If there is not enough buzz around it on the social networking sites and film websites, chances are they will settle for a pirated DVD or a download through Torrent sites.

“The film should be worth your time and the money you spend on just a tub of popcorn in a multiplex,” says the young software professional. Besides, there are many “incidental” expenses that come with hanging out in a mall. He adds that as a “local”, he still occasionally chooses a less expensive single screen, but most of his colleagues would not take that trouble.

24/7 films

Films are today omnipresent. They are there 24/7 on multiple television channels, DVDs and websites. In addition, there are discussions galore on a bourgeoning number of dedicated fora.

However, ironically, there are fewer “movie-goers” in the traditional sense and the number of public screens is dwindling by the day. The number of cinema screens has gone down from about 150 in Bangalore in the 1980s to 70 now.
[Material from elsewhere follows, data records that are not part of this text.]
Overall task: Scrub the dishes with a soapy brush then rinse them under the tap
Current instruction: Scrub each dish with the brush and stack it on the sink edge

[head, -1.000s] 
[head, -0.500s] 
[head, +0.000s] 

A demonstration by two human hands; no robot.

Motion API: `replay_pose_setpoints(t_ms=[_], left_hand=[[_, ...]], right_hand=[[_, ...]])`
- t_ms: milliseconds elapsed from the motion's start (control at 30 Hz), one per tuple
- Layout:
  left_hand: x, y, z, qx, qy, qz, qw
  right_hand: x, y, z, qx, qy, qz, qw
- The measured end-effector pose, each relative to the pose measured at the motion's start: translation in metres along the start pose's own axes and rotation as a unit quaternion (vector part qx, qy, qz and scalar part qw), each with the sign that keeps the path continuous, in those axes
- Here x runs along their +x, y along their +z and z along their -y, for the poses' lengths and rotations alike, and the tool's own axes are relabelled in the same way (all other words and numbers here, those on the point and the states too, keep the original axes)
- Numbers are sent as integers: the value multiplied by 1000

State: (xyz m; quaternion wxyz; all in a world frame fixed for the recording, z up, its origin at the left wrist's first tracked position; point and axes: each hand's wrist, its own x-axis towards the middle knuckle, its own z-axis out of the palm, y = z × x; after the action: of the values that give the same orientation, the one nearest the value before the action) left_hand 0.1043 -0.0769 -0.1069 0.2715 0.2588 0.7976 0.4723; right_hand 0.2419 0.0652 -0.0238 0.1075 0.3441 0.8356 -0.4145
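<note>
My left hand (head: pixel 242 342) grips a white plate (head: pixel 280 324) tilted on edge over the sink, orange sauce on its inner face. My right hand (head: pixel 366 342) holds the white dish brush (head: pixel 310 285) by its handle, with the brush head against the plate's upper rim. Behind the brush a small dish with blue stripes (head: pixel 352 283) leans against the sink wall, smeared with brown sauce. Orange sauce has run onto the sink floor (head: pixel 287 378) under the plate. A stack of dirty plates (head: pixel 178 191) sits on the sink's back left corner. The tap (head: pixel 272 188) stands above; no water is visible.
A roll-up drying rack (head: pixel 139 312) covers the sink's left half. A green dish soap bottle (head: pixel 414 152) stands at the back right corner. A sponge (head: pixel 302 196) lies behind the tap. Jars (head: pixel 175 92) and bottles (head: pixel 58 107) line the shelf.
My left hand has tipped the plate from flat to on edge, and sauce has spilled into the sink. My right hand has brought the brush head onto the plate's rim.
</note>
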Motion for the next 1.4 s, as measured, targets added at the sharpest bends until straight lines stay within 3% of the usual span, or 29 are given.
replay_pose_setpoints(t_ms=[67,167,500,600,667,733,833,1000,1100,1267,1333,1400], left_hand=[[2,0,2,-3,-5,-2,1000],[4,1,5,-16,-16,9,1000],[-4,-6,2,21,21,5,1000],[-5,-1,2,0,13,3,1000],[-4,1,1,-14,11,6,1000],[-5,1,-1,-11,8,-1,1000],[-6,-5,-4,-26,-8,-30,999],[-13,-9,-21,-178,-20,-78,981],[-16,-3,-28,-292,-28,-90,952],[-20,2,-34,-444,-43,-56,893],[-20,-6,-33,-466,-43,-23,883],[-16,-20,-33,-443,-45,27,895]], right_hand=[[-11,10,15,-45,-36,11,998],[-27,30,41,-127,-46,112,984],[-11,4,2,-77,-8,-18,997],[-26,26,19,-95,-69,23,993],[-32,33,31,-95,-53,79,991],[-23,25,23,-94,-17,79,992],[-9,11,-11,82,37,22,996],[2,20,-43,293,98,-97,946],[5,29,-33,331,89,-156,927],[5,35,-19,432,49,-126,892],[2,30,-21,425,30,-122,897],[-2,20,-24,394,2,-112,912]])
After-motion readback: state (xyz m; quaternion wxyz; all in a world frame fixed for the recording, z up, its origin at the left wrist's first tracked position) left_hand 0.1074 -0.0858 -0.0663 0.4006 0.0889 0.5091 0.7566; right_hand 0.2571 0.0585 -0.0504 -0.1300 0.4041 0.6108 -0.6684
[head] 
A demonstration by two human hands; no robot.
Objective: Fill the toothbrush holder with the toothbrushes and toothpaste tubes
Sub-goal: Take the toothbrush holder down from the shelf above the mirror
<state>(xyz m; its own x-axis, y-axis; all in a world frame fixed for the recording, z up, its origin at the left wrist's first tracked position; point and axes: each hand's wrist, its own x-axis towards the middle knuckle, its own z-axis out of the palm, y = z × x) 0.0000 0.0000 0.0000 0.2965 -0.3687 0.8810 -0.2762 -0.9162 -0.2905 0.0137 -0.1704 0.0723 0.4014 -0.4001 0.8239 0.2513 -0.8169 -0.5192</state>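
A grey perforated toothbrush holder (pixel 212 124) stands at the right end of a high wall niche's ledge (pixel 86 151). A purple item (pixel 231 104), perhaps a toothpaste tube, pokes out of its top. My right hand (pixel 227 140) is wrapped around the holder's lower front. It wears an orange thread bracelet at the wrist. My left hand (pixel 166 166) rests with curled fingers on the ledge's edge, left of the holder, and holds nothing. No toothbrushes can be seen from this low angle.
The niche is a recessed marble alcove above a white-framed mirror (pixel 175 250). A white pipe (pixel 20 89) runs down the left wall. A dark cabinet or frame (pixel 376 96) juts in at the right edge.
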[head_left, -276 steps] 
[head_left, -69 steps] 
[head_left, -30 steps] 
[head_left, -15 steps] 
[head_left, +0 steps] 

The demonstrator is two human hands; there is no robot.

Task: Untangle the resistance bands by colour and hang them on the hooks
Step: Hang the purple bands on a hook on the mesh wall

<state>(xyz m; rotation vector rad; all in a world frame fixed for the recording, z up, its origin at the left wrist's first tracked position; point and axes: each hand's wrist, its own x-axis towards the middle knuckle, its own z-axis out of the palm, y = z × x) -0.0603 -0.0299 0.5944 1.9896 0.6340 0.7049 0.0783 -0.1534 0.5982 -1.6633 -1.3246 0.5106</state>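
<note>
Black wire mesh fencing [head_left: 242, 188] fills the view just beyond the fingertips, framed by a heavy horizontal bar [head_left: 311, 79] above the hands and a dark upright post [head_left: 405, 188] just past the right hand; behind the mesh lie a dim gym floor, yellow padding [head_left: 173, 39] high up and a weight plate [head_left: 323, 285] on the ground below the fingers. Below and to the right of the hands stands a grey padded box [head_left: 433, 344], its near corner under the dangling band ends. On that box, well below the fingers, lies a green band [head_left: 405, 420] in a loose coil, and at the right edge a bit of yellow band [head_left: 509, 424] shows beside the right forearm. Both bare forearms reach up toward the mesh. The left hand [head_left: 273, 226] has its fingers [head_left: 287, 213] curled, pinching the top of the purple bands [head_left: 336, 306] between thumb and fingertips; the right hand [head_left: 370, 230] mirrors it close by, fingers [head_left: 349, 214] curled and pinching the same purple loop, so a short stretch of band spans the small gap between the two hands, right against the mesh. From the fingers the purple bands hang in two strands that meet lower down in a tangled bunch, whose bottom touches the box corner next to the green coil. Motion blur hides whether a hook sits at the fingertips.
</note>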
As S.V. Srinivas, Senior Fellow at the Centre for the Study of Culture and Society, puts it: “We may not go to the cinemas, but cinemas are all around us.” B. Suresh, film-maker, concurs: “You can pick up a film DVD in a bookshop or from a pavement hawker.”

This has gone hand-in-hand with how film-watching habits have changed. “Films are losing their distinction as a stand-alone mode of entertainment,” says Mr. Srinivas.

This package comes with a heavy price tag. A family of four that goes to watch a film on the weekend in a multiplex is likely to get home poorer by about Rs. 3,000. The weekend tickets are priced upwards of Rs. 260 and even drinking water has to be bought within the mall.

Single screens are relatively affordable, but many of them too are now re-designed and have adopted state-of-the-art technology. Interestingly, what was called “Gandhi Class”, with the most affordable seats, is now out of even single-screen theatres.

However, producer Rockline Venkatesh, who owns Rockline multiplex with four screens, argues that entertainment, at some level, crosses the class divide. “Fans of a star will not hesitate to shell out their hard earnings to watch him on the screen,” he says.

The only other choice besides shelling out money is to wait for the film's release in what are called “second set-up theatres” in suburbs, where the film releases a week after its opening in the main theatres, says K.V. Chandrashekar, who owns Veeresh theatre and is the president of the Karnataka Film Chamber of Commerce.

Cinema was once believed to be a leveller, where all classes watched a film under one roof, even though “Gandhi Class”, middle class and balcony were barricaded categories. A regular multiplex hall has no physical barricades. There is no need for any because all those who may aspire to cross them have been entirely excluded from this space because of the changed economy of film viewing.